# Have I really accepted it or am I heading for a fall??



## Bunny Face (Jan 20, 2008)

Hello Ladies (& gents?!)

You can see from my signature (if you have them enabled) that I've tried various treatments, all of them ended in the same way  .

On Monday, we were called to the clinic to understand why our 3 mature eggs, collected on Friday, fertilised abnormally. As with most things fertility related, they couldn't provide any definitives but it is likely that DH's sperm has DNA fragmentation. We could pay £1000 to have the tests to establish if this is the cause or 'try again'. However it is likely that abnormal fertilisation will occur again on any future treatment and is most probably the reason why our only  ended in miscarriage. This was our last treatment. 

I haven't cried about it, I haven't screamed or shouted about the unfairness of it. I just accepted it, pleased that TX was over and I wouldn't have to go through the pain of any more blood tests, injections, egg collection etc...Pleased that they have found something to explain why all the post intercourse headstands , baby making holidays, timed intercourse, acupuncture and swimming in fertile lakes (yes I've tried it!) will never work for us... Pleased that we have an answer. 

However I want a family, I want to hear my wonderful DH being called 'Daddy, I want to see him carrying our child on his shoulders like its the most natural thing in the world. I want him to teach our child to swim, to play on the beach, to read it a story, to make it laugh, to wipe its tears. To do all the normal things that others take for granted. He deserves that. *I want us to adopt. *

Now the problem is, I feel that I may have reached this conclusion too soon.
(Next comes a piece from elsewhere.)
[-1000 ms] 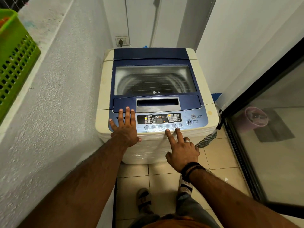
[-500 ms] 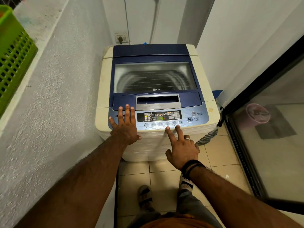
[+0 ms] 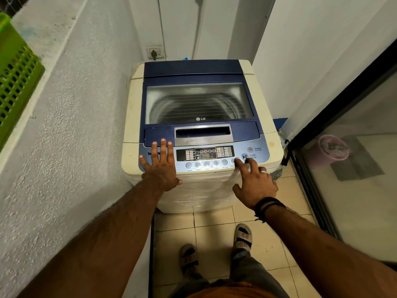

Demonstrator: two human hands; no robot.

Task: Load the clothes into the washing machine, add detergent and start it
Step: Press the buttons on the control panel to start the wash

Many other ladies grieve for weeks or months and then finally come to the realisation that they should adopt. Does this mean I haven't dealt with my grief properly?...or maybe I have been grieving for 5 years since our journey began which is why I feel that I have nothing left to give? 

I'm not naive, I know the adoption road is just as emotionally painful and I do have concerns that need addressing, but is it OK that adoption feels right so soon or am I heading for a huge delayed reaction of grief and realisation when the dust has settled? 

Would love to hear your thoughts/experiences as always...

xx  xx


----------



## Princess Monica (May 26, 2006)

Hi Bunny Face,

I think only you can decide whether you are ready to move onto adoption or not but here is my experience if its any help!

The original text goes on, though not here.